Work to complete → The number of lines with the string "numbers" in the listing below is all that should be reported.

Available data →

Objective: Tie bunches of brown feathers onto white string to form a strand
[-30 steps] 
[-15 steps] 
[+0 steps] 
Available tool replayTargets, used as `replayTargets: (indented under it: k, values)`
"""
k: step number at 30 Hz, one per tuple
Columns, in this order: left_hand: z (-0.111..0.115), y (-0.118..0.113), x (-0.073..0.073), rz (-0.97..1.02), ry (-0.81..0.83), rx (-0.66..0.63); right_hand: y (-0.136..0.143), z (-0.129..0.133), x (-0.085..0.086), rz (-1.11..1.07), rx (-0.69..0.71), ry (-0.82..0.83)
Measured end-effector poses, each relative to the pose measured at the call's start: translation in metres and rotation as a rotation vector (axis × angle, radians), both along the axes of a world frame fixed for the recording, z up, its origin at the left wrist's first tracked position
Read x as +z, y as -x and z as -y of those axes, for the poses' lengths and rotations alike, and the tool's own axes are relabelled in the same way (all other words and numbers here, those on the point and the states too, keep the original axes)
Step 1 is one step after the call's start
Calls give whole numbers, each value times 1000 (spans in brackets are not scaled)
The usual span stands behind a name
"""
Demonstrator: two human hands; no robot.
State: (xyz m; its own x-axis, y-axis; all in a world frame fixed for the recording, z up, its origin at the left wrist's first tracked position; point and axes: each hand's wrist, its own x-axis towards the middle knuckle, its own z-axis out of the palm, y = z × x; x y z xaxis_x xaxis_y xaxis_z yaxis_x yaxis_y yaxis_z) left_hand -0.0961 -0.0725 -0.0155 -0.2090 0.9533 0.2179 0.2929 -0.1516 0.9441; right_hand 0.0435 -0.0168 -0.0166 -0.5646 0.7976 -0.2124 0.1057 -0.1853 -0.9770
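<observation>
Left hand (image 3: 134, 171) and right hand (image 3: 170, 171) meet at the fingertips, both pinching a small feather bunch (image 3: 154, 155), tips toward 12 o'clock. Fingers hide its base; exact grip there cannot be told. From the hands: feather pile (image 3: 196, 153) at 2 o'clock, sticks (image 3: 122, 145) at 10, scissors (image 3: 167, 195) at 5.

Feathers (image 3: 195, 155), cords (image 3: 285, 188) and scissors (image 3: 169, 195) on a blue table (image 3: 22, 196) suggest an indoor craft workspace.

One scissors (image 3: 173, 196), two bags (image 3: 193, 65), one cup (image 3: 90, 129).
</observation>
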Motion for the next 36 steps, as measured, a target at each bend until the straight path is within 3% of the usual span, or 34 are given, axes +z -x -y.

Answer to this problem → 2